6-chloro-2-(2,5-dichlorophenyl)imidazo[1,2-b]pyridazine 1(d): 1H-NMR (400 MHz, CDCl3): 8.92 (s, 1H, Imidazo-H), 8.30 (d, J=9.2 Hz,1H, pyridazine-H), 8.21-8.20 (m, 1H, Ar-H), 7.64 (d, J=8.8 Hz, 1H, Ar-H), 7.51-7.46 (m, 2H). MS: 298.4 (M+). Anal. Calcd for C12H6Cl3N3: C- 48.28%, H- 2.03%, Cl-35.62%, N-14.07%. Found: C- 48.25%, H- 1.99%, Cl-35.60%, N-14.03%.

General procedure for the synthesis of 6-(piperazin-1-yl)-2-substituted aryl(or alkyl)imidazo[1,2-b]pyridazine

The mixture of 6-chloro-2-substituted aryl(or alkyl)imidazo[1,2-b] pyridazine (0.01 mole) and homopiperazine (0.05 mole) in NMP (5 mL) was heated at 150°C for 1 hr. The reaction mixture was diluted with water and extracted with ethyl acetate. The organic layer was washed with water, brine and dried over Na2SO4. The solvent was evaporated and crude compound was used as such for next step without any purification.

Spectral data of intermediate

6-(piperazin-1-yl)-2-(trifluoromethyl)imidazo[1,2-b] pyridazine 2(a): 1H-NMR (400 MHz, CDCl3): 8.50 (s,1H, Imidazo-H), 7.91 (d, J=10.0 Hz,2H, pyridazine-H), 7.37 (d, J=10.0 Hz,2H, pyridazine-H), 3.43-3.41 (m, 4H, piperazine-H), 3.34 (bs, 1H, NH), 2.80-2.78(m, 4H, piperazine-H), MS:272.6 (M+). Anal. Calcd for C11H12F3N5: C- 48.71%, H- 4.46%, F-21.01%, N-25.82%. Found: C- 48.67%, H- 4.42%, F-20.98%, N-25.79%.

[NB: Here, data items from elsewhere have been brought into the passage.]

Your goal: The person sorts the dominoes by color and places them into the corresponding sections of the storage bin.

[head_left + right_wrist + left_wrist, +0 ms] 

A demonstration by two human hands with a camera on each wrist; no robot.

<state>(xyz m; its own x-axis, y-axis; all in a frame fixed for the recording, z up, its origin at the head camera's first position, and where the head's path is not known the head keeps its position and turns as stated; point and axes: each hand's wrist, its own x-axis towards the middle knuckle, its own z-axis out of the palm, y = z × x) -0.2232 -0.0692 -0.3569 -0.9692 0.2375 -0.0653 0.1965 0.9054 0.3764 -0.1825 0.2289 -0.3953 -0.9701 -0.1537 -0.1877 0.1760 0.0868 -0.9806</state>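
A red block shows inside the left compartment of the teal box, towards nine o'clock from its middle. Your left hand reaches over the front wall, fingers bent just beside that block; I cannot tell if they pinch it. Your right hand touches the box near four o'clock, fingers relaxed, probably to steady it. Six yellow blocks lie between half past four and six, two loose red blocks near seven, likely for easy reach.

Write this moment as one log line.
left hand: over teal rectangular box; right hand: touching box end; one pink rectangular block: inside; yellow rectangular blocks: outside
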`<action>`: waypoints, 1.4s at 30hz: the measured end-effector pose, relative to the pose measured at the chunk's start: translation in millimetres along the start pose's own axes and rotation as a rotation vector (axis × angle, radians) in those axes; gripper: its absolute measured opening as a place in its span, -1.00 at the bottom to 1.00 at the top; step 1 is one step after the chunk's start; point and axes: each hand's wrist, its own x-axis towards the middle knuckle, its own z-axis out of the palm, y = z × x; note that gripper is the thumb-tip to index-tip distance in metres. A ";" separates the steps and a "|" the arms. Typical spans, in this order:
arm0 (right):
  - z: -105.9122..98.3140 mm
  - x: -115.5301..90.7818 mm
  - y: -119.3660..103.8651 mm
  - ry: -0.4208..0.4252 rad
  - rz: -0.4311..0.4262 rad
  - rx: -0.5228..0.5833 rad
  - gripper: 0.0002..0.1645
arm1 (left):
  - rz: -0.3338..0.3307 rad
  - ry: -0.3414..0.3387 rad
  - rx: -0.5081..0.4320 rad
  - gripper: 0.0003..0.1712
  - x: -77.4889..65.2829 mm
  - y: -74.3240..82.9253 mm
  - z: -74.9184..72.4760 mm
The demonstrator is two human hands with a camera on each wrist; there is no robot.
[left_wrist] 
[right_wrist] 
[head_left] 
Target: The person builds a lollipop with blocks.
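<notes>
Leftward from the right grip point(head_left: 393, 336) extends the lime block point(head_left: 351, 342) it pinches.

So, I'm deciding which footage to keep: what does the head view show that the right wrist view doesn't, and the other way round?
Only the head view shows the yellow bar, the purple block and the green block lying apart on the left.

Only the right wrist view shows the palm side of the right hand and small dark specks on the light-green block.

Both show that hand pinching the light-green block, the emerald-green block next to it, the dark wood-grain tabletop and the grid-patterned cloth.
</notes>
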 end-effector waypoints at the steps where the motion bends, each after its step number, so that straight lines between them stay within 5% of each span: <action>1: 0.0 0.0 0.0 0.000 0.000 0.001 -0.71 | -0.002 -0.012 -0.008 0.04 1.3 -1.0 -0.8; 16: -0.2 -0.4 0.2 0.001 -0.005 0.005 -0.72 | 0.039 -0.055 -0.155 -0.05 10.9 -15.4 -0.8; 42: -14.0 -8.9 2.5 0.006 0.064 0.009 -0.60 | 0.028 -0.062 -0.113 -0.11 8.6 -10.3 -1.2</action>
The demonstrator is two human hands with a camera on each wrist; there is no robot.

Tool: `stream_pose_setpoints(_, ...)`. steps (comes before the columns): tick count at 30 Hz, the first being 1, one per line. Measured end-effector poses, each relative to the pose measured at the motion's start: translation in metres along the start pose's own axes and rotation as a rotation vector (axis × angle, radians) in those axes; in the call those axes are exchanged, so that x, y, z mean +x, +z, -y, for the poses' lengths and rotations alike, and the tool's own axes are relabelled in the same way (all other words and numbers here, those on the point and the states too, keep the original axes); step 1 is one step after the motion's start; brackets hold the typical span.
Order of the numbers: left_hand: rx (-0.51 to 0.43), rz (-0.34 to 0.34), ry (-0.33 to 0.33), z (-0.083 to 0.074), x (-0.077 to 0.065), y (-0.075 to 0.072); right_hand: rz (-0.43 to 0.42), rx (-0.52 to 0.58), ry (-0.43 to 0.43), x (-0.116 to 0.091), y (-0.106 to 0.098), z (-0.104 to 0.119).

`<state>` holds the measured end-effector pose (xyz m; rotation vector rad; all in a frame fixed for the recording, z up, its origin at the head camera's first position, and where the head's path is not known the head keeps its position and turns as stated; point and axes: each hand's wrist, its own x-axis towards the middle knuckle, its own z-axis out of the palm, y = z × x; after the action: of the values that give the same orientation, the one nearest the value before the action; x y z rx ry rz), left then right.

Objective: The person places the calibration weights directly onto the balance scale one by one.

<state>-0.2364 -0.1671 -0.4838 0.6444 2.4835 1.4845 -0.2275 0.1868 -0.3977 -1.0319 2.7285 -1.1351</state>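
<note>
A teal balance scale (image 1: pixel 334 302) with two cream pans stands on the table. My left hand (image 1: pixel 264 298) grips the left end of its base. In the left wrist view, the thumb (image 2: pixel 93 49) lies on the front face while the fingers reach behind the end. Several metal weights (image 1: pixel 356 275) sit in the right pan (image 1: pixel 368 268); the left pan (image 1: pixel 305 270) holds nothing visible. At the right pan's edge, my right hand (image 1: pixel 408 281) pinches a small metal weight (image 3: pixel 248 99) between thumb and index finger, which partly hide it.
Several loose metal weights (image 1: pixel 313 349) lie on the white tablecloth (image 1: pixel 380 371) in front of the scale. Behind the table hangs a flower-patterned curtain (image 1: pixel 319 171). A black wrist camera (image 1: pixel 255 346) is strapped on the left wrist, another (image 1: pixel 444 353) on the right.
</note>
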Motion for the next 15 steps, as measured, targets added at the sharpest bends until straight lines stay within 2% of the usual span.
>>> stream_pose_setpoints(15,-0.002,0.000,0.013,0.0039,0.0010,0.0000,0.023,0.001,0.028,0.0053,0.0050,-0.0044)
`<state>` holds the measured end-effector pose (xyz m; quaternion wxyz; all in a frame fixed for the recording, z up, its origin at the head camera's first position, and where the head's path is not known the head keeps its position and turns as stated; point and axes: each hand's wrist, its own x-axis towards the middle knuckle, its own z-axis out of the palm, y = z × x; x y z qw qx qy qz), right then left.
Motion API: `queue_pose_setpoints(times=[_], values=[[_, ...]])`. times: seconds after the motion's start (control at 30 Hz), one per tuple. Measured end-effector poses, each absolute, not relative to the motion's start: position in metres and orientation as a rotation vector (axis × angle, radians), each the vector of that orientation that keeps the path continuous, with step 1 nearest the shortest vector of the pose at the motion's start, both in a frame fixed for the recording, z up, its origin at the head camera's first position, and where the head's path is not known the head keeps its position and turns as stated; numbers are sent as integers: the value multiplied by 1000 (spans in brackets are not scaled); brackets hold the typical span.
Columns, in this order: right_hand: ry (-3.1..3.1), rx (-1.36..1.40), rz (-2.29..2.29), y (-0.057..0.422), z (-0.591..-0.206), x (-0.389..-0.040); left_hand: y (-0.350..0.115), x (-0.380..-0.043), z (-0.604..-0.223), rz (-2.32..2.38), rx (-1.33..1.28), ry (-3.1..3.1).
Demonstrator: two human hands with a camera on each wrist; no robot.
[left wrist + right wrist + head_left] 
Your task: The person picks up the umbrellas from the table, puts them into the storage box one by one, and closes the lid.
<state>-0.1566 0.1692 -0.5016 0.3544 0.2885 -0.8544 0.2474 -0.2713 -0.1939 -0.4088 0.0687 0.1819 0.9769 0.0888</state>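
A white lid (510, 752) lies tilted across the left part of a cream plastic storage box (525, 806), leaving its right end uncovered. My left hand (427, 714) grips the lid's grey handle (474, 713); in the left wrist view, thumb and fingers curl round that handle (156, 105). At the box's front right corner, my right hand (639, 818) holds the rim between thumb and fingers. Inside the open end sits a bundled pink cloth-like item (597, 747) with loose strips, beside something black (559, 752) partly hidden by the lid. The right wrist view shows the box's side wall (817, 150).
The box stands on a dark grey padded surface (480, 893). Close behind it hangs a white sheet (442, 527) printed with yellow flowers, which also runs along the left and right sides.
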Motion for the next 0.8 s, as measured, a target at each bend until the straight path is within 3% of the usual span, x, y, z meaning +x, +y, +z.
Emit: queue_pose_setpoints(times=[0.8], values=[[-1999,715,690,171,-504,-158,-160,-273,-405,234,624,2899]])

6-(piperazin-1-yl)-2-p-tolylimidazo[1,2-b]pyridazine 2(b): 1H-NMR (400 MHz, CDCl3): 8.40 (s,1H, Imidazo-H), 7.83-7.80 (m,3H), 7.21 (d, J=8.0 Hz,2H, Ar-H), 7.15 (d, J=10.0 Hz,1H, pyridazine-H), 3.39-3.37 (m, 4H, piperazine-H), 3.34 (bs, 1H, NH), 2.82-2.79(m,4H, piperazine-H), 2.31 (s,3H, Ar-H). MS: 294.4 (M+). Anal. Calcd for C17H19N5: C- 69.60%, H- 6.53%, N-23.87%. Found: C- 69.58%, H- 6.51%, N-23.83%.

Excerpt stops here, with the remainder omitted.